Leading man Grant’s singing-with-himself style is in abundance here, but it never seems unwelcome. On a song like ‘Tiny Minds’ it even adds something in itself by suggesting multiple smaller Grants to be the minds suggested by the title.

Singles ‘Borders’ and ‘Children of the Sun’ are prime examples of what Feeder does best. The first is a punchy anthem complete with all of Feeder’s trademarks. There is delayed vocals and ‘woo’-ing from Grant, as well as a fringe of keyboard and soft distortion on guitars in the verse. The song tells a story of Jessie, a girl who wants to get away and escape from a life, something which everyone can relate to at one time or another. The ideas are simple, but effective, with the inherent catchy-ness we have come to expect from the band over the past 20 years.

The second is a sombre closing number which could well be about the band itself, holding on through the years and through the changes and challenges they have all faced together – especially in the face of the freakshow obsessed generation which the album’s title alludes to.

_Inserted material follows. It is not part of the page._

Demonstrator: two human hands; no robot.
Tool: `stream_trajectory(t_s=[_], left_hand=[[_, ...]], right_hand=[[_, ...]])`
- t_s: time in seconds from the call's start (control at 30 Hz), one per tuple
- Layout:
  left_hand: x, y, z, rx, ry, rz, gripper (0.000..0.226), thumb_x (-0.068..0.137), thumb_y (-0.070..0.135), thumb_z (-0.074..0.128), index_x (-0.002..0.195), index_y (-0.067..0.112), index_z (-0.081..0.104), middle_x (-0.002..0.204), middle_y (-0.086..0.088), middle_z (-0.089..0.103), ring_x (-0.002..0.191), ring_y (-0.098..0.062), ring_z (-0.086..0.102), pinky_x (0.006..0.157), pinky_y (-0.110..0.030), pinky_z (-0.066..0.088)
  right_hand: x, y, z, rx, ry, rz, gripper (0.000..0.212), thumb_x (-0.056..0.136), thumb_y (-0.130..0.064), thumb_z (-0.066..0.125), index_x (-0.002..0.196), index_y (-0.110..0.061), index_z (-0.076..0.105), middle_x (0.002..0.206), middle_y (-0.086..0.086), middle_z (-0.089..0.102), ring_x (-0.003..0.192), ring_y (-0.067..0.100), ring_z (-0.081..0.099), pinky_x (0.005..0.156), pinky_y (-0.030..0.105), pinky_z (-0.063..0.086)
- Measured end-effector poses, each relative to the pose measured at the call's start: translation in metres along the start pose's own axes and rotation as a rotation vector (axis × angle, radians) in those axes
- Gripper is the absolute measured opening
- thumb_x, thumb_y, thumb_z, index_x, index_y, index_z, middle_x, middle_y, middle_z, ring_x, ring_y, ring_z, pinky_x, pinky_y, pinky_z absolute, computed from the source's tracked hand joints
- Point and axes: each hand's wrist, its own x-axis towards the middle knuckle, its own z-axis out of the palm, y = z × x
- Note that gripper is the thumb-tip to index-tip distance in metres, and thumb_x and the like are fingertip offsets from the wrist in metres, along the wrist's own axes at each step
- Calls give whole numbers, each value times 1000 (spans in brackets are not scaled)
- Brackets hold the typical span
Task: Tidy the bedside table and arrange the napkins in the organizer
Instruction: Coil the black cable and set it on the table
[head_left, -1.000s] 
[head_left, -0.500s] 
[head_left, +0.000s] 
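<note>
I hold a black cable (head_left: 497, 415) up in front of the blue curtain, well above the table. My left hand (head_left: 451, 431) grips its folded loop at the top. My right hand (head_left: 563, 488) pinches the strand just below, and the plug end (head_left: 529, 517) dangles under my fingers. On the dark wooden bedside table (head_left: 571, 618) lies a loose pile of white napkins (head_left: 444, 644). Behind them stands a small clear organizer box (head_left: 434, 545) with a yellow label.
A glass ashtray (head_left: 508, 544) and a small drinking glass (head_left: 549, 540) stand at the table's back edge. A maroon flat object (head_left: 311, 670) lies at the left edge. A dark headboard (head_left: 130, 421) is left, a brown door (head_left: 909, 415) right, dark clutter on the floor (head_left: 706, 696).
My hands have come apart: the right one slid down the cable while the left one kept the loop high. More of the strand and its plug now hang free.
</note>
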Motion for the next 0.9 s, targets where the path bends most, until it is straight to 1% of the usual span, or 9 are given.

The album hangs together beautifully, with each song returning to its central themes of feeling like an outcast, or an outsider, and not understanding the whims of modern society. The titular track ‘Generation Freakshow’ epitomises this, continuing Feeder tradition of the album title track being one of the strongest on the album. The song is gritty and less produced than the other songs, coming off as more of a pop/punk tune, rebellious and full of attitude, but still fitting in effortlessly with the rest of the album.

This record sums up everything Feeder are as a band in 2012. A group with a wealth of experience, but still outsiders in the charts compared to the likes of Muse and Coldplay. Crucially though, the band don’t mind that.

They are making music for the love, and after seven varyingly successful studio albums, their eighth is still up there as one of the best of their career. It might not be the height of innovation, but is a clear example of a band playing to its strengths.

Grant said that those who enjoyed Yesterday Went Too Soon and Comfort in Sound would enjoy this album, and it pitches between the two of them perfectly. While it might not propel them into the top ten, it deserves to keep them around for years to come.